Brief:
Somewhere below is a line with "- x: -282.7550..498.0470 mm" and, later, a line with "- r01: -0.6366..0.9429"; repeat those two lines and all the lines between them, exactly as they are.

Records shown:
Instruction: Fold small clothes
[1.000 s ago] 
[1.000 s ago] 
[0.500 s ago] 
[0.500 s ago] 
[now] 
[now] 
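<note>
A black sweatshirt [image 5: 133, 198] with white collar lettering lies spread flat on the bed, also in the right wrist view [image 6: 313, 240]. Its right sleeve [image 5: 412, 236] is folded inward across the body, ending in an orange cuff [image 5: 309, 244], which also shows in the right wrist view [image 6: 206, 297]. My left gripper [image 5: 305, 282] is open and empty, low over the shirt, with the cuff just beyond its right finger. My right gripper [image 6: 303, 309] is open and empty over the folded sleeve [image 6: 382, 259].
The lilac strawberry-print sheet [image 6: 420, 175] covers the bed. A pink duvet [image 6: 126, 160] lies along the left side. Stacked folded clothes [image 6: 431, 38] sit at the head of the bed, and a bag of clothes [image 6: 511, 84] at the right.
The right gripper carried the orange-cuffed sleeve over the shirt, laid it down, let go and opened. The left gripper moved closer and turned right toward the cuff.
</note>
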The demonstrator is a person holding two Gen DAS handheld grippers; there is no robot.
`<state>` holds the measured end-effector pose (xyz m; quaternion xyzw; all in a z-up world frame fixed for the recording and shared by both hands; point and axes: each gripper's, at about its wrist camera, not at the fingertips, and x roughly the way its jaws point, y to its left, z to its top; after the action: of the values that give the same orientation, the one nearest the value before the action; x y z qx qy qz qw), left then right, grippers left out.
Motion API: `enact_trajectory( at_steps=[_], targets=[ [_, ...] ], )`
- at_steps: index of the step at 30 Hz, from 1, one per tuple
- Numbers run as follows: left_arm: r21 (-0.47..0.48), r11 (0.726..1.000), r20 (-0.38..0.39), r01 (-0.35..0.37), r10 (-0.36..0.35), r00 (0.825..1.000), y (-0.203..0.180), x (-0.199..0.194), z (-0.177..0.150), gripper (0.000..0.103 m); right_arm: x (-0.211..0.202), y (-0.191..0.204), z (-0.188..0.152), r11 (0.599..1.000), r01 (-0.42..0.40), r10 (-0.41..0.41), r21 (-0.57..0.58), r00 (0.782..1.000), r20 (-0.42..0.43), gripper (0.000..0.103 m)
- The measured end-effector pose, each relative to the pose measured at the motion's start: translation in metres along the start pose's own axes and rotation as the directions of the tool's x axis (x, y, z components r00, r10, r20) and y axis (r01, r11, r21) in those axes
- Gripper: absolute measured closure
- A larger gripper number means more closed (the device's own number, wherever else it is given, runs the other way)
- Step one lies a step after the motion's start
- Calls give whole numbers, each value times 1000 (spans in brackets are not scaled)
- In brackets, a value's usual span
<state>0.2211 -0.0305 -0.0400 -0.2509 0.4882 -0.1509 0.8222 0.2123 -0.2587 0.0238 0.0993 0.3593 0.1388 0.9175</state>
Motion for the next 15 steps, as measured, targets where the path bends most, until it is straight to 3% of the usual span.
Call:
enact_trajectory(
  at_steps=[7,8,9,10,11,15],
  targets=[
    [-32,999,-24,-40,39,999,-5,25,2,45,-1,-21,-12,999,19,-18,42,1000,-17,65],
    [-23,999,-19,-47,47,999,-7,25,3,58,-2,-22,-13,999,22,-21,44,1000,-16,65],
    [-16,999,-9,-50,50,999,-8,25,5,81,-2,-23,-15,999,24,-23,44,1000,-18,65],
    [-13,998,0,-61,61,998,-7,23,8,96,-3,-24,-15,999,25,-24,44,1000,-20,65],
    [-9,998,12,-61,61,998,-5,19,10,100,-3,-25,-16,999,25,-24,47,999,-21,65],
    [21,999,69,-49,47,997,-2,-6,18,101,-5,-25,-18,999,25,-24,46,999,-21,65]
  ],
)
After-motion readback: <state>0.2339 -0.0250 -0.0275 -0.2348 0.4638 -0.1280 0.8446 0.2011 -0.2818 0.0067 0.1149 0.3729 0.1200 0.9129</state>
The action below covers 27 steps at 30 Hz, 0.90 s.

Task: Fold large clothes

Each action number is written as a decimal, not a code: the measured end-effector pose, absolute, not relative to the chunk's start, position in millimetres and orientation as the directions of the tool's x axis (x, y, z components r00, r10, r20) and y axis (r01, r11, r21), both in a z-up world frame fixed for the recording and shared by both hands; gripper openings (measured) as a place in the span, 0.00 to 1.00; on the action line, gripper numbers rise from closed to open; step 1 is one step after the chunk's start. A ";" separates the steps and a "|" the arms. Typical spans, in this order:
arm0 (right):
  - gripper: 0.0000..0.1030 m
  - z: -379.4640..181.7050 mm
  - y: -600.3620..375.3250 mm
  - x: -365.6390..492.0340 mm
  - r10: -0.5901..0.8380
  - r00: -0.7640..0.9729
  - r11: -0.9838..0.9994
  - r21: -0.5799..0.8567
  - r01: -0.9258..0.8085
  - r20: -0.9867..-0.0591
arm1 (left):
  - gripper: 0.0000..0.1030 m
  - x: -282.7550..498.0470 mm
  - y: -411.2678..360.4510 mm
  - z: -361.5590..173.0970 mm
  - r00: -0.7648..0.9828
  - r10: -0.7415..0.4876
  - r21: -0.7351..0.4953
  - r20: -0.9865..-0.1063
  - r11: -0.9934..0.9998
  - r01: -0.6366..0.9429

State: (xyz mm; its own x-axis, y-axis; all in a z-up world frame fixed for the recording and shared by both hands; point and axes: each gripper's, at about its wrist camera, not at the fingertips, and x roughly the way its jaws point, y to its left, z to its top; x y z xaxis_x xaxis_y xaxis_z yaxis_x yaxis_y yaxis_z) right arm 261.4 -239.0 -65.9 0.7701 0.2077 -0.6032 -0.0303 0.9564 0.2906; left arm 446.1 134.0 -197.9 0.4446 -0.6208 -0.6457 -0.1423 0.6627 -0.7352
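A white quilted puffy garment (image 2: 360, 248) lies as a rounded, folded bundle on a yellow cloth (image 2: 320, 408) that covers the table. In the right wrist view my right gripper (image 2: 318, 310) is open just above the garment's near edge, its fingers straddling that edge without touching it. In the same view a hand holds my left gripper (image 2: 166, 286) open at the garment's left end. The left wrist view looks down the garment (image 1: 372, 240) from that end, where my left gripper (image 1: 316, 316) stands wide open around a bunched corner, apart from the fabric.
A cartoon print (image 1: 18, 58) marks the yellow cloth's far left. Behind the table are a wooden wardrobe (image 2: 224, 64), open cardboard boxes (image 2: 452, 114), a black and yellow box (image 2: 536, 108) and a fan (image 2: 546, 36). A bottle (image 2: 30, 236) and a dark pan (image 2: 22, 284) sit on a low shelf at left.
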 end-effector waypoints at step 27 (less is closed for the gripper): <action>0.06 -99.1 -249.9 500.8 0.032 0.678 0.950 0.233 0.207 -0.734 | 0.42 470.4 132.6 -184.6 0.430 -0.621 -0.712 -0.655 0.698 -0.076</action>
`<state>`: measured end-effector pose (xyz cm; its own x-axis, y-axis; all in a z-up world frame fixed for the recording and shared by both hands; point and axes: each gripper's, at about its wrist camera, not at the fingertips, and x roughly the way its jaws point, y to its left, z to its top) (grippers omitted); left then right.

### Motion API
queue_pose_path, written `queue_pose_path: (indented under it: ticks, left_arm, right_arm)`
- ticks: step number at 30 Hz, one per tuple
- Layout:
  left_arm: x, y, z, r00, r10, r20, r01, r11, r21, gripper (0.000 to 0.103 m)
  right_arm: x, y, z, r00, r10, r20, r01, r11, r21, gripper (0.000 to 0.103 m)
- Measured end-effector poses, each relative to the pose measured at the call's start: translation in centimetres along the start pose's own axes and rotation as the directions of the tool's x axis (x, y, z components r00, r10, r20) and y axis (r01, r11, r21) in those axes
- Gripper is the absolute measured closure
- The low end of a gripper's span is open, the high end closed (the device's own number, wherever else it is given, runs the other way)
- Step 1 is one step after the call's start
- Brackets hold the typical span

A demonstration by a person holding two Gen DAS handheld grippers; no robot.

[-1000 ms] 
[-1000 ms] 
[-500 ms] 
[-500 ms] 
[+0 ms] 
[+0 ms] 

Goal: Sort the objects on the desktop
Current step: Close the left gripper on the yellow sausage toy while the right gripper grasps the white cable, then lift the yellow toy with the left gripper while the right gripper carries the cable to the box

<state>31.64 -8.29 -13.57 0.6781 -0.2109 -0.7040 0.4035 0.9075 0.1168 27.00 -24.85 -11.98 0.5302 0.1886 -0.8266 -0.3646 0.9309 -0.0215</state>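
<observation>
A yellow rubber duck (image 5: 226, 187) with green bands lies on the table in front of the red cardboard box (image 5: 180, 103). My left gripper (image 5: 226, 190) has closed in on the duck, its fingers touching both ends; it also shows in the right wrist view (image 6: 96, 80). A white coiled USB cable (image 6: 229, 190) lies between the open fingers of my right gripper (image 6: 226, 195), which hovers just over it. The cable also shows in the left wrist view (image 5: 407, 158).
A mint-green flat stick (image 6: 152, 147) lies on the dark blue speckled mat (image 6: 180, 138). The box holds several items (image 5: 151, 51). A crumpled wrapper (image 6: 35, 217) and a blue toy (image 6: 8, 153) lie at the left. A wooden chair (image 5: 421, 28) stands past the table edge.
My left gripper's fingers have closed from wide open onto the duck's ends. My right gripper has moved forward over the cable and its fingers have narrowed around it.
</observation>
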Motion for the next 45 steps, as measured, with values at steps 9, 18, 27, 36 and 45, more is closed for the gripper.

Your solution:
  - x: -282.7550..498.0470 mm
  - y: -411.2678..360.4510 mm
  - z: -361.5590..173.0970 mm
  - r00: -0.7648..0.9828
  - r10: -0.7415..0.4876
  - r21: -0.7351..0.4953
  - r20: -0.9865..-0.1063
  - r11: -0.9934..0.9998
  - r01: -0.6366..0.9429

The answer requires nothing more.